[Records from a collection]
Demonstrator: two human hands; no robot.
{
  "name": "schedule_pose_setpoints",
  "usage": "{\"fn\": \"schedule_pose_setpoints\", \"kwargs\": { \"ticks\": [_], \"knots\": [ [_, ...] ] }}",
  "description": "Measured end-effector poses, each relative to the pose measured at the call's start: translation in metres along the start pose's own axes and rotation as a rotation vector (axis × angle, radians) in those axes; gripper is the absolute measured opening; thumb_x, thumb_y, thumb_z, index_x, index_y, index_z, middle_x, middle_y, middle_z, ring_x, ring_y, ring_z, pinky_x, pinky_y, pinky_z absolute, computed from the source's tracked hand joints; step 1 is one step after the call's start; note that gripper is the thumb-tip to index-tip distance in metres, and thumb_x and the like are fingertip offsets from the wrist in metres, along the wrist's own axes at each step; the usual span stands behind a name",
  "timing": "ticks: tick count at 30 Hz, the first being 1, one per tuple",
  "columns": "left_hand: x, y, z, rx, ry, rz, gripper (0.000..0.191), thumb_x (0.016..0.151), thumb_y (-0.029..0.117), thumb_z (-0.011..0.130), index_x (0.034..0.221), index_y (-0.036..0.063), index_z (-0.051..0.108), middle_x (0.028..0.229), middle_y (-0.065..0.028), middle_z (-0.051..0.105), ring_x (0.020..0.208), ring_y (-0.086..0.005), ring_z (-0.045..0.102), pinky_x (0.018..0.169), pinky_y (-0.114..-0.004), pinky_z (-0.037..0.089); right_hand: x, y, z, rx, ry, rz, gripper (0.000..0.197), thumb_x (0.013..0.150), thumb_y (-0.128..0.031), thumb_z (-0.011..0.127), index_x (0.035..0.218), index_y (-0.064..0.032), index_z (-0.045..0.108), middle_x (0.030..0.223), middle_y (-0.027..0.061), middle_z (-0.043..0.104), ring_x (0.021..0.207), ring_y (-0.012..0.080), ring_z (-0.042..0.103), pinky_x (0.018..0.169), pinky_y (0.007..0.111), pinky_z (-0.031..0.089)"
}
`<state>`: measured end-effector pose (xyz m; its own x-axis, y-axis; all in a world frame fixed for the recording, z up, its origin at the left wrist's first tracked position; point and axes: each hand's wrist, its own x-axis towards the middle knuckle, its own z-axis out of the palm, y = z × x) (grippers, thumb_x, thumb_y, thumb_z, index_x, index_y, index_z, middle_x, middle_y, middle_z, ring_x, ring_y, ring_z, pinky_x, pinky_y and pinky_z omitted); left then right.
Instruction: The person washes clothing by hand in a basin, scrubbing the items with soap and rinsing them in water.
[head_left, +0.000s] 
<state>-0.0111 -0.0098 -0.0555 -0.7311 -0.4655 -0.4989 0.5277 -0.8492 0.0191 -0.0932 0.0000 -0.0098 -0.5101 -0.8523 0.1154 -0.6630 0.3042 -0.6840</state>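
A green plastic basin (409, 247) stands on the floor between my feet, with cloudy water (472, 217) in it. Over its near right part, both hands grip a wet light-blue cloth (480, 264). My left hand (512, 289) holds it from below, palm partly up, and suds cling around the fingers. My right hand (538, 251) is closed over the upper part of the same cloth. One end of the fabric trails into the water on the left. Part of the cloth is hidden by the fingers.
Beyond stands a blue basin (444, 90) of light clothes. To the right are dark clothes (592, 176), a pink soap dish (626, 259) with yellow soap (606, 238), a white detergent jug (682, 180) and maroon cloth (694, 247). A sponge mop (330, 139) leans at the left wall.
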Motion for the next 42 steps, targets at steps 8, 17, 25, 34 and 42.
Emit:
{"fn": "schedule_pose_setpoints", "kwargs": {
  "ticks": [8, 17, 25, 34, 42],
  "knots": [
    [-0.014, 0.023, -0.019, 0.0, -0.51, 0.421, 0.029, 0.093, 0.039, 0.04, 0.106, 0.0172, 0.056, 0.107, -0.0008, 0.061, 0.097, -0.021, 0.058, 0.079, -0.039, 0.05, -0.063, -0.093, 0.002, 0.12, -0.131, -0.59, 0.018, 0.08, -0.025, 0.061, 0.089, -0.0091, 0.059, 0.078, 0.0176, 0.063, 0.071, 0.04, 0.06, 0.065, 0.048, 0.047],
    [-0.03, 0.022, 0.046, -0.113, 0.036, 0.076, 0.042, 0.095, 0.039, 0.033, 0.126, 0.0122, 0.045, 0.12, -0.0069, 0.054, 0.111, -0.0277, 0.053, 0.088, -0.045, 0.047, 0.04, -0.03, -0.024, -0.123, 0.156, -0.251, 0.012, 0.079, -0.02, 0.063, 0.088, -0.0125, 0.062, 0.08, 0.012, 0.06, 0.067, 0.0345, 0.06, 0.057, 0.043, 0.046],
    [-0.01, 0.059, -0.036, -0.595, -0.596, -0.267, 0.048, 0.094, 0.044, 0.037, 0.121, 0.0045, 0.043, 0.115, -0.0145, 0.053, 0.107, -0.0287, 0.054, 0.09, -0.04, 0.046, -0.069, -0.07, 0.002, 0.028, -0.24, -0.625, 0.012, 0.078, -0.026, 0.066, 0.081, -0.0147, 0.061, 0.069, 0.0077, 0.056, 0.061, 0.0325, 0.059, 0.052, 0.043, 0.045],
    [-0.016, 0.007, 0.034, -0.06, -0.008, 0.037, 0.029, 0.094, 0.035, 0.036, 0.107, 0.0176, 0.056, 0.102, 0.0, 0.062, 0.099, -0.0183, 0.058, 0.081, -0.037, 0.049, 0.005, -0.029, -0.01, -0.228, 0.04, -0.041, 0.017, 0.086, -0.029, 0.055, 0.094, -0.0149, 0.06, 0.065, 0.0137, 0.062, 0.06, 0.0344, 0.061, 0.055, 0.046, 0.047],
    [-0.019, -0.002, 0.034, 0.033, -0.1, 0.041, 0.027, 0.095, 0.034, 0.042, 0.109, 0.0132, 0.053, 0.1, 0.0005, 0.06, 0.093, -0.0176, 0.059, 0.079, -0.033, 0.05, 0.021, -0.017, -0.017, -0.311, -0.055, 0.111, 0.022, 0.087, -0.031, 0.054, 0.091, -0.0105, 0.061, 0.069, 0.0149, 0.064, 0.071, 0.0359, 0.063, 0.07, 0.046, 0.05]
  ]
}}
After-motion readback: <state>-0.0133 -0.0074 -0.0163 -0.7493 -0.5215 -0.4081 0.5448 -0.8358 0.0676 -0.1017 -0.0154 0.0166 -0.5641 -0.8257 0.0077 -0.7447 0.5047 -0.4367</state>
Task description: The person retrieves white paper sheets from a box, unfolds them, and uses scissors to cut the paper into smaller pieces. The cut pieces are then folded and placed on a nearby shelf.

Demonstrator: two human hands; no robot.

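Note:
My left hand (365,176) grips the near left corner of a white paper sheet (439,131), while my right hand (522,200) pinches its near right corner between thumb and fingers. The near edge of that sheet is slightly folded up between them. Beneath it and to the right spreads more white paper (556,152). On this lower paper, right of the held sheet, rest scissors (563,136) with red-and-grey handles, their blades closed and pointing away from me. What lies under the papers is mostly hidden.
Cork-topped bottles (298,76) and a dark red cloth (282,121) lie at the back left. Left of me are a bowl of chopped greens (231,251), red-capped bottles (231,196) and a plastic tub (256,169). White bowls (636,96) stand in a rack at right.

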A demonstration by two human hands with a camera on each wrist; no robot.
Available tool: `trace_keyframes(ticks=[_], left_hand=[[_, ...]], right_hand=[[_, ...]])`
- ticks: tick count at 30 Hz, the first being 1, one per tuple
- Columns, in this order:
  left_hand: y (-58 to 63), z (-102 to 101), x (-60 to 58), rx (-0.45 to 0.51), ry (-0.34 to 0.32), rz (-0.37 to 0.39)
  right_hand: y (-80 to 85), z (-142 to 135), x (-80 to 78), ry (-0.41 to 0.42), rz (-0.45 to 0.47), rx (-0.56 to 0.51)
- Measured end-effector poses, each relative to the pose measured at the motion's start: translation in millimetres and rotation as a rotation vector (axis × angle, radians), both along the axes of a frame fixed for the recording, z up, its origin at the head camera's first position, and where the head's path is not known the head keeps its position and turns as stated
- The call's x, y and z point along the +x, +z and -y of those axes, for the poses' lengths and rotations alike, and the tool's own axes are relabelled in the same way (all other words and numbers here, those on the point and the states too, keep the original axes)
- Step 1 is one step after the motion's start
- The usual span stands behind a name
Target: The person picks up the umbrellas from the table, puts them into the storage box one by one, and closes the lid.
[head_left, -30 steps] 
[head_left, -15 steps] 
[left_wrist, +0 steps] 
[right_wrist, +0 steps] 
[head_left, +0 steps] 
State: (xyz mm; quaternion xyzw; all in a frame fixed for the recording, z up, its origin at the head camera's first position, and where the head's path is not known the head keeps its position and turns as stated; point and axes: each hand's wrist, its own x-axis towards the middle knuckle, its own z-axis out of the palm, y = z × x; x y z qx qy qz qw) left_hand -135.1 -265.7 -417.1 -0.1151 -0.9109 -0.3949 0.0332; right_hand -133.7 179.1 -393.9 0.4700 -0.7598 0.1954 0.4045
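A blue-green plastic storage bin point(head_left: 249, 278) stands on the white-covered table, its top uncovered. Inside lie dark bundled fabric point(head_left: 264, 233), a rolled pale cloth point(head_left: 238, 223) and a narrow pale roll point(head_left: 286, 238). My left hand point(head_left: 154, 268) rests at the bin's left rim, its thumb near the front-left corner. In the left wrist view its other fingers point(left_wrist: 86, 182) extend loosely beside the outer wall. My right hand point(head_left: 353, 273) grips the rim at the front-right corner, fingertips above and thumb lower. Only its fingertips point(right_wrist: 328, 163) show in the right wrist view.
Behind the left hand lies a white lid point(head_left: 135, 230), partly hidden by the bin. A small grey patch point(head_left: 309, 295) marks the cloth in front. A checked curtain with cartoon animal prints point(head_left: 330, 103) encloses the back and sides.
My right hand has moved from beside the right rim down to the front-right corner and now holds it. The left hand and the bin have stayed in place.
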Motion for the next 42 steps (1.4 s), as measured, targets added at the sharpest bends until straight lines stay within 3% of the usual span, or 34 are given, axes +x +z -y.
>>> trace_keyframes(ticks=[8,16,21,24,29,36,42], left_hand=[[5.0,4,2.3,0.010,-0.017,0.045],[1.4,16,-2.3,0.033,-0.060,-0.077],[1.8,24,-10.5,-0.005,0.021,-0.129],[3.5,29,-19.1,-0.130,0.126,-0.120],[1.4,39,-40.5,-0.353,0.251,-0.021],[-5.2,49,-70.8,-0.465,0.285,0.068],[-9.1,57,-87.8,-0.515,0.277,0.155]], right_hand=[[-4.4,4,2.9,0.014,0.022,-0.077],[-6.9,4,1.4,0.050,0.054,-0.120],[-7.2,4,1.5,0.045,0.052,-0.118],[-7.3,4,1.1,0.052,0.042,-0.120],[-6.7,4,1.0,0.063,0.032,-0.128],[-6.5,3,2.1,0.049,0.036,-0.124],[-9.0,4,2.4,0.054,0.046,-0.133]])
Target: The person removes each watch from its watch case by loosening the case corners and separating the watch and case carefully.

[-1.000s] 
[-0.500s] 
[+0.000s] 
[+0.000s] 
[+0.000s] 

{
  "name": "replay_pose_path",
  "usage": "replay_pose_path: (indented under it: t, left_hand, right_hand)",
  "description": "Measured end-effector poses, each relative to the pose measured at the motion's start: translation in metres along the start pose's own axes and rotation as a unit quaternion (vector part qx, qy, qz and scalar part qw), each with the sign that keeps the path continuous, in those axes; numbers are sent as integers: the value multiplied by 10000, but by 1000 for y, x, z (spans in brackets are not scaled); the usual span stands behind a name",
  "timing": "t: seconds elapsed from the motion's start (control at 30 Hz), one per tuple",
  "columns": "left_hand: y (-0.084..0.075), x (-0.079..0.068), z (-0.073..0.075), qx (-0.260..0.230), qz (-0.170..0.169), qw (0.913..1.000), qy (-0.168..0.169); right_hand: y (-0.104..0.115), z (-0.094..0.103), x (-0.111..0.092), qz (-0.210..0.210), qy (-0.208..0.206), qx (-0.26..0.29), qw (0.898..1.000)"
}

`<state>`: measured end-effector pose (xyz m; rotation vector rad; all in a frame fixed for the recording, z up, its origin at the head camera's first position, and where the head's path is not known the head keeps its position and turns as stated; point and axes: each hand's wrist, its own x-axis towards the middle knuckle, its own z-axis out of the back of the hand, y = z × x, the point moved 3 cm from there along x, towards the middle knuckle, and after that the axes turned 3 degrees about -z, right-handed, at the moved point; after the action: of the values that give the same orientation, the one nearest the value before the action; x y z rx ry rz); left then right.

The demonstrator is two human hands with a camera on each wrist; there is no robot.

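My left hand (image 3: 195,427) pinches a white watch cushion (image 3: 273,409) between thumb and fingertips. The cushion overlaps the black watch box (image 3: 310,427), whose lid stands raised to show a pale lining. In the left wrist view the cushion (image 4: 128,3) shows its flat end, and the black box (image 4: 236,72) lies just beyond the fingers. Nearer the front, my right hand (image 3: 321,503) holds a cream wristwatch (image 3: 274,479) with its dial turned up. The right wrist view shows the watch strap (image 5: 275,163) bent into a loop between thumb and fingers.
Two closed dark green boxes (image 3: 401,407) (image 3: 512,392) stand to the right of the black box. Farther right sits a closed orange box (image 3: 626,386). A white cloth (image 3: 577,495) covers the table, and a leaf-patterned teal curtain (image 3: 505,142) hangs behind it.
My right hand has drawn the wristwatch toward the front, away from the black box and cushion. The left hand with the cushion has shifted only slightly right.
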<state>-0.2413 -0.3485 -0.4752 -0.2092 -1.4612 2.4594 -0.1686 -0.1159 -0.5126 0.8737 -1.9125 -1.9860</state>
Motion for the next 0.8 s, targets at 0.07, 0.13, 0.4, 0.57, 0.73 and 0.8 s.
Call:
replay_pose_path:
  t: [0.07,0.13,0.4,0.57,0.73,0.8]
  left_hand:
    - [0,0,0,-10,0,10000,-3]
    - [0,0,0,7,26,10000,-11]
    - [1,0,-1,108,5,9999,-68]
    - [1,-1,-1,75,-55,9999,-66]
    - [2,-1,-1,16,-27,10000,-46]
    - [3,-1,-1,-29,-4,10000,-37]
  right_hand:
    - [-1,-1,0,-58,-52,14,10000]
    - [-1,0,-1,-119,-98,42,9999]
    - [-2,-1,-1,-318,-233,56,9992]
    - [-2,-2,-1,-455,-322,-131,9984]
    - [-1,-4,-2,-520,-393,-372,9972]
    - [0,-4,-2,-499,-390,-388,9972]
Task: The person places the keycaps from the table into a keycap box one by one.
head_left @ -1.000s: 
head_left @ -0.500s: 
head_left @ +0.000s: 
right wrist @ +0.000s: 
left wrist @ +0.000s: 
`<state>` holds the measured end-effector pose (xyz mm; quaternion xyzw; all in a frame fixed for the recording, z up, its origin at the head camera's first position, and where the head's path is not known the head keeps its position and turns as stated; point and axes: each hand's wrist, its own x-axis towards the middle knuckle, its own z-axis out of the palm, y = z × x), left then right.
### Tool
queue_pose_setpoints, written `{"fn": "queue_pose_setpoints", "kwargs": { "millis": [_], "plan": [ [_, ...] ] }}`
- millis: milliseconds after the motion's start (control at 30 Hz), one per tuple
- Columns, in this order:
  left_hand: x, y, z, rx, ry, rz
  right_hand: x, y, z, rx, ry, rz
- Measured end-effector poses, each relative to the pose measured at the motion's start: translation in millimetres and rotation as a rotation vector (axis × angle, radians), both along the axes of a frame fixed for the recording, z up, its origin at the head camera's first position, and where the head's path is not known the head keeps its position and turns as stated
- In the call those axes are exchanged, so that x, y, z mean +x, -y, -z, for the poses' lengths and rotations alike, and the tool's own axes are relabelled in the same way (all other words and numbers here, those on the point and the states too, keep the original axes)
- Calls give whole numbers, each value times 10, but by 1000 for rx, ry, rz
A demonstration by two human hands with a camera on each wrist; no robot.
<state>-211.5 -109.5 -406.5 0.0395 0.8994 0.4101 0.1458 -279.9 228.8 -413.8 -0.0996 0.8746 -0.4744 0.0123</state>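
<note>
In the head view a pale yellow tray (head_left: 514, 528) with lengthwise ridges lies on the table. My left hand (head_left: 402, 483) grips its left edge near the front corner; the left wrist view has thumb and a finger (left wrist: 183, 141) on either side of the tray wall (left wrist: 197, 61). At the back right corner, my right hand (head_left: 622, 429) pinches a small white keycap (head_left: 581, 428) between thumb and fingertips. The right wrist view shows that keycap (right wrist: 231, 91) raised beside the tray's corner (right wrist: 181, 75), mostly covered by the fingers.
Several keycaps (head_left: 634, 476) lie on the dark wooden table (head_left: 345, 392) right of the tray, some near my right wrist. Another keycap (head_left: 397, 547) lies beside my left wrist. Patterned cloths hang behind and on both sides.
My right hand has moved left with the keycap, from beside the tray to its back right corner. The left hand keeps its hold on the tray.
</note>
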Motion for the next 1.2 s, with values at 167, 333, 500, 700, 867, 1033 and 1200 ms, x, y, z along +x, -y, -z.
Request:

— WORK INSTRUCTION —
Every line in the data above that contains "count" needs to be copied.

— RESULT OF THIS EXERCISE —
  "timing": "ticks: tick count at 30 Hz, the first being 1, one per tuple",
- ticks: tick count at 30 Hz, the first being 1, one per tuple

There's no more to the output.